(Records excerpted from a collection)
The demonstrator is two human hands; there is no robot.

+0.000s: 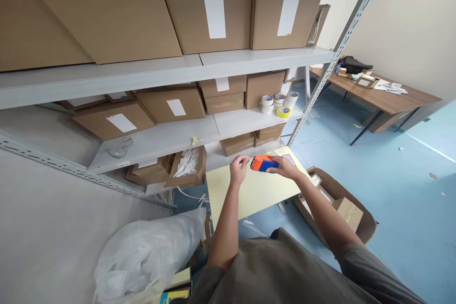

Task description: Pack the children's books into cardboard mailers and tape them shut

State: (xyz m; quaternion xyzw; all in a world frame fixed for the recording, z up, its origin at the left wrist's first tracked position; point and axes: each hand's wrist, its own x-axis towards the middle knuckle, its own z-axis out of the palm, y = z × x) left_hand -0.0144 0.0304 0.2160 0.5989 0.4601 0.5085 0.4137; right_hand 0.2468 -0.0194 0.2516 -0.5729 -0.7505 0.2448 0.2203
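Note:
An orange and blue tape dispenser (264, 163) is gripped in my right hand (284, 168), its dark toothed end pointing left. Just left of that end, my left hand (238, 169) is closed with thumb and forefinger pinched together. Whatever may be between those fingertips is too small to make out. Both hands are above a pale yellow tabletop (245, 199). A flat item with a purplish surface (289, 157) lies partly behind my right hand.
A grey metal shelf (160, 135) holding cardboard boxes (204, 14) stands ahead. Tape rolls (267, 104) and glasses (120, 148) sit on its middle level. An open carton (368, 225) is at right, a stuffed plastic bag (146, 251) at left. Farther right stands a brown desk (399, 95).

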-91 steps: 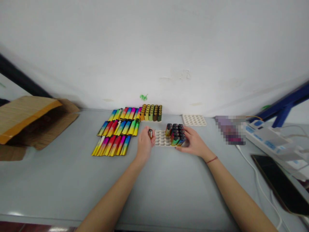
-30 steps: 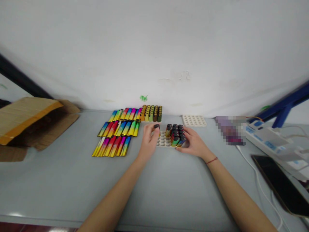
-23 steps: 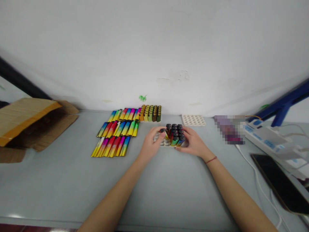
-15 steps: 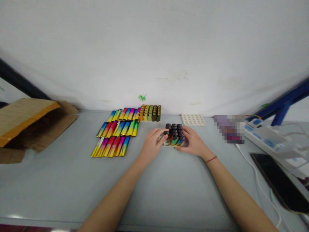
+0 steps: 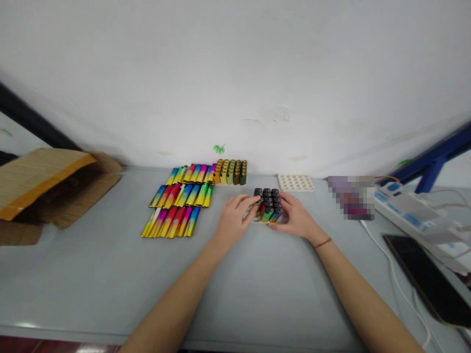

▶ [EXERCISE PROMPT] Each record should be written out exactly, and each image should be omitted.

▶ [SOLUTION TO THE PROBLEM]
The demonstrator is two human hands; there is no robot.

+0.000s: 

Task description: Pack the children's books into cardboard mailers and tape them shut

State: (xyz m; quaternion xyzw; all in a world frame fixed for the recording, z up, its origin at the left wrist's first tracked position; point and axes: each hand's wrist, its own x-axis towards the middle knuckle, its own z-axis out of the palm, y = z × x) left_hand -0.0144 0.0304 0.2160 0.5989 0.4601 0.5085 0.4137; right_hand 0.2468 -0.0194 0.2516 -0.5729 -0.7505 0.2448 0.2203
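Note:
An orange and blue tape dispenser (264, 163) is gripped in my right hand (284, 168), its dark toothed end pointing left. Just left of that end, my left hand (238, 169) is closed with thumb and forefinger pinched together. Whatever may be between those fingertips is too small to make out. Both hands are above a pale yellow tabletop (245, 199). A flat item with a purplish surface (289, 157) lies partly behind my right hand.
A grey metal shelf (160, 135) holding cardboard boxes (204, 14) stands ahead. Tape rolls (267, 104) and glasses (120, 148) sit on its middle level. An open carton (368, 225) is at right, a stuffed plastic bag (146, 251) at left. Farther right stands a brown desk (399, 95).
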
-91 steps: 
-30 steps: 
-23 steps: 
-15 steps: 
+0 steps: 

No further output is expected.